▶ **What you should do**
Tally the lines in the listing below that hold the string "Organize", and reply with that tally alone.

▶ **Record extracts**
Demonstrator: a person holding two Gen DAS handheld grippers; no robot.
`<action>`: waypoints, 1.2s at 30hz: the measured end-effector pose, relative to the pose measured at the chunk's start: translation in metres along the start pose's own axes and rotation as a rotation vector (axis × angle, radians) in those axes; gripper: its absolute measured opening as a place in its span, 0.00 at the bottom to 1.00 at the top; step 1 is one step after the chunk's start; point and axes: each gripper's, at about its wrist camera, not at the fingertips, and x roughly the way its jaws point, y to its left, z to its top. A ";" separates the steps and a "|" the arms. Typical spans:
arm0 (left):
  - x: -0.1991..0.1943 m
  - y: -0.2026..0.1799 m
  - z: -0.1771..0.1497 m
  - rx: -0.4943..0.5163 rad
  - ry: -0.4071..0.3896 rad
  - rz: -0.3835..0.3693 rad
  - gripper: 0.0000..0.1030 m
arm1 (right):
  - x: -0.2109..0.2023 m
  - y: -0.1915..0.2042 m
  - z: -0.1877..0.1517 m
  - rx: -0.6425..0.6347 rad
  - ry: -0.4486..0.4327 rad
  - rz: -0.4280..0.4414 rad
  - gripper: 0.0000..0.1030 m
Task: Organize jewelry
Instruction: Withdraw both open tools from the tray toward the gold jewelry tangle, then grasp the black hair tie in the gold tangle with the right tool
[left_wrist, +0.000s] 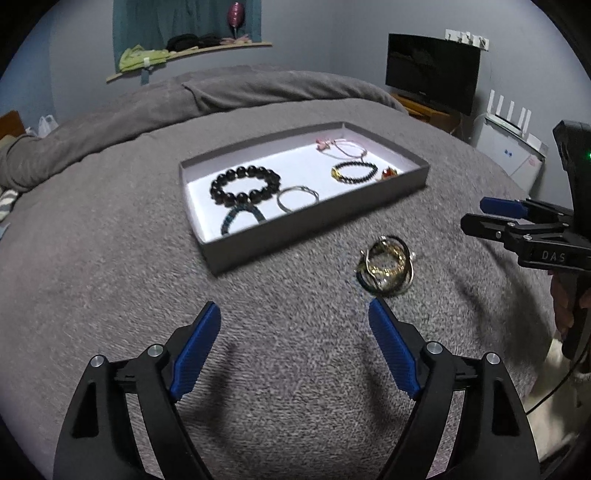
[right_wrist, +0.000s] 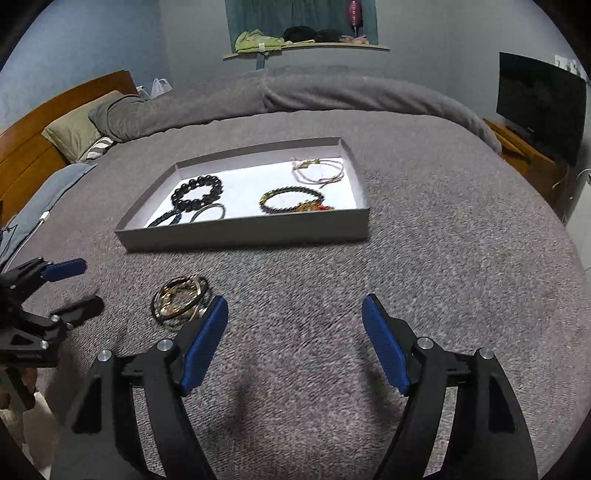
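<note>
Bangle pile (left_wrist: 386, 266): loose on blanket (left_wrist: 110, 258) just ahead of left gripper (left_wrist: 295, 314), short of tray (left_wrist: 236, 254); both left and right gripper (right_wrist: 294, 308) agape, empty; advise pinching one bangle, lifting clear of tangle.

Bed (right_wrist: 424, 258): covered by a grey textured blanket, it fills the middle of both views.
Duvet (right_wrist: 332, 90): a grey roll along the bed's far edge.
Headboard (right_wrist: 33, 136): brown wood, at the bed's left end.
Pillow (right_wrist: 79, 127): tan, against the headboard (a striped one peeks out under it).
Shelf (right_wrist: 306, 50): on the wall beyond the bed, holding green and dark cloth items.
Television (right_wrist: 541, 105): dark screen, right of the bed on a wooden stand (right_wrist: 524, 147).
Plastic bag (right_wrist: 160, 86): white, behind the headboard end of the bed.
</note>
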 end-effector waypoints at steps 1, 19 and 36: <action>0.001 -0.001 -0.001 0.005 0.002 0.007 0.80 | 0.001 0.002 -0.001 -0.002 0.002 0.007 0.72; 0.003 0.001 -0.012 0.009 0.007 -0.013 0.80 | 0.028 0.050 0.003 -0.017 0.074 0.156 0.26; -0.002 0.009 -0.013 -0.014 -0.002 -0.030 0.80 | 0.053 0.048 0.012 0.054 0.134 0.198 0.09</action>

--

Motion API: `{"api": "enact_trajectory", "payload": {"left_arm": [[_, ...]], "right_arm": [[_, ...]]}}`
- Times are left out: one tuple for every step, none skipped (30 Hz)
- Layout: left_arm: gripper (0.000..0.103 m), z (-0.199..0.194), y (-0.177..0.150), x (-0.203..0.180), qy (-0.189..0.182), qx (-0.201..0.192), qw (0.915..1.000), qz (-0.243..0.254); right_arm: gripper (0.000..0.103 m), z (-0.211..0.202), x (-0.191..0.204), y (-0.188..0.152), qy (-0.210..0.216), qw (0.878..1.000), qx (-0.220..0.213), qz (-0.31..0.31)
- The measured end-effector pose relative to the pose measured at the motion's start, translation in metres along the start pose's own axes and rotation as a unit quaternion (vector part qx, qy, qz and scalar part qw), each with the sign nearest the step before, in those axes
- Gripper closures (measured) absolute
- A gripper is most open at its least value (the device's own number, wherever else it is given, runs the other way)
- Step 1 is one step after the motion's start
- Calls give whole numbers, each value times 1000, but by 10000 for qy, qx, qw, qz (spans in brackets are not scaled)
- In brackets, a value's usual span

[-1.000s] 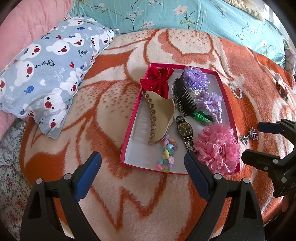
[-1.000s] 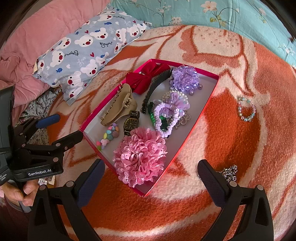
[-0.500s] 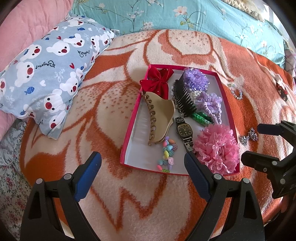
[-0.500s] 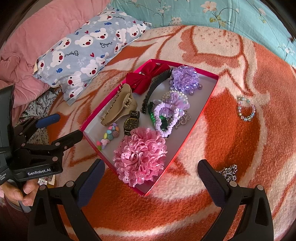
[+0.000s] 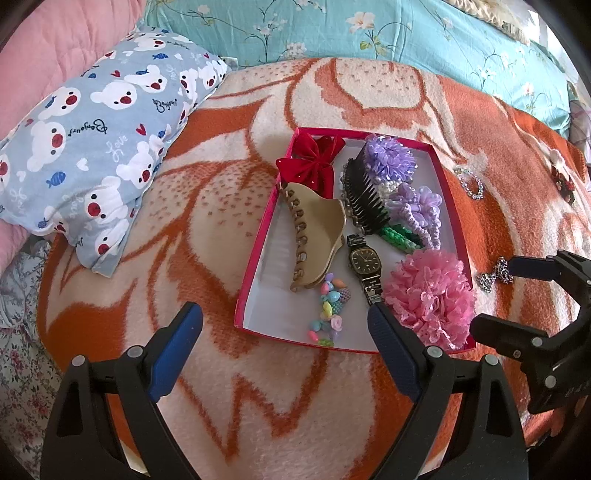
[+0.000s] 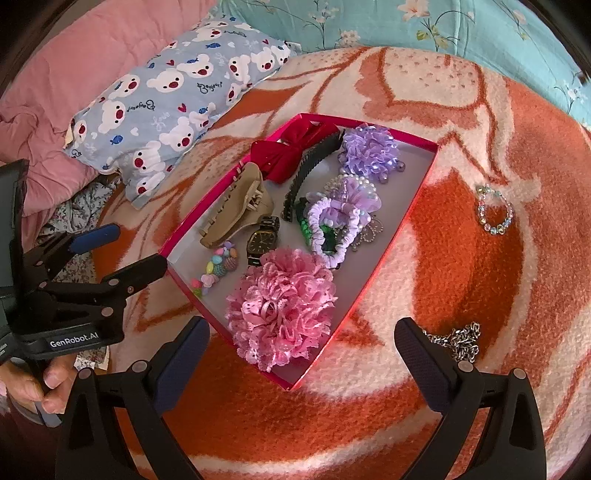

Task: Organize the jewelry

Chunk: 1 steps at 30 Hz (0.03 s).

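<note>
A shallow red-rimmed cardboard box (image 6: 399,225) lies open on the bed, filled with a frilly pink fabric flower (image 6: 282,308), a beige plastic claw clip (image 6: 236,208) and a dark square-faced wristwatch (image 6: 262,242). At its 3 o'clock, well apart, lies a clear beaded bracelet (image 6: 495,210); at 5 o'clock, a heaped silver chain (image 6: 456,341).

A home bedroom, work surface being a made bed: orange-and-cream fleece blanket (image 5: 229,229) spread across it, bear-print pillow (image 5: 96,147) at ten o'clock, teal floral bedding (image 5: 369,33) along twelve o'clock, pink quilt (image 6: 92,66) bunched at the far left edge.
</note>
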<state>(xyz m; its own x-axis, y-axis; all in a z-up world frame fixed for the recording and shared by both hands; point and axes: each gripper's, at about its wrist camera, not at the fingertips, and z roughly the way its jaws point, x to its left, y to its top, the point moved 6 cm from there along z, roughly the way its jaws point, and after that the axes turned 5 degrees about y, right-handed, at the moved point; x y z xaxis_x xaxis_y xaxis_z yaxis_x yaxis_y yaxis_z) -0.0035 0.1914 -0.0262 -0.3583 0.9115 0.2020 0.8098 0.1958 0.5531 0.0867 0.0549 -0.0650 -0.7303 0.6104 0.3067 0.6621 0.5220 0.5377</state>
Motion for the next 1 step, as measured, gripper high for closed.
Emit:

▶ **Finished task**
2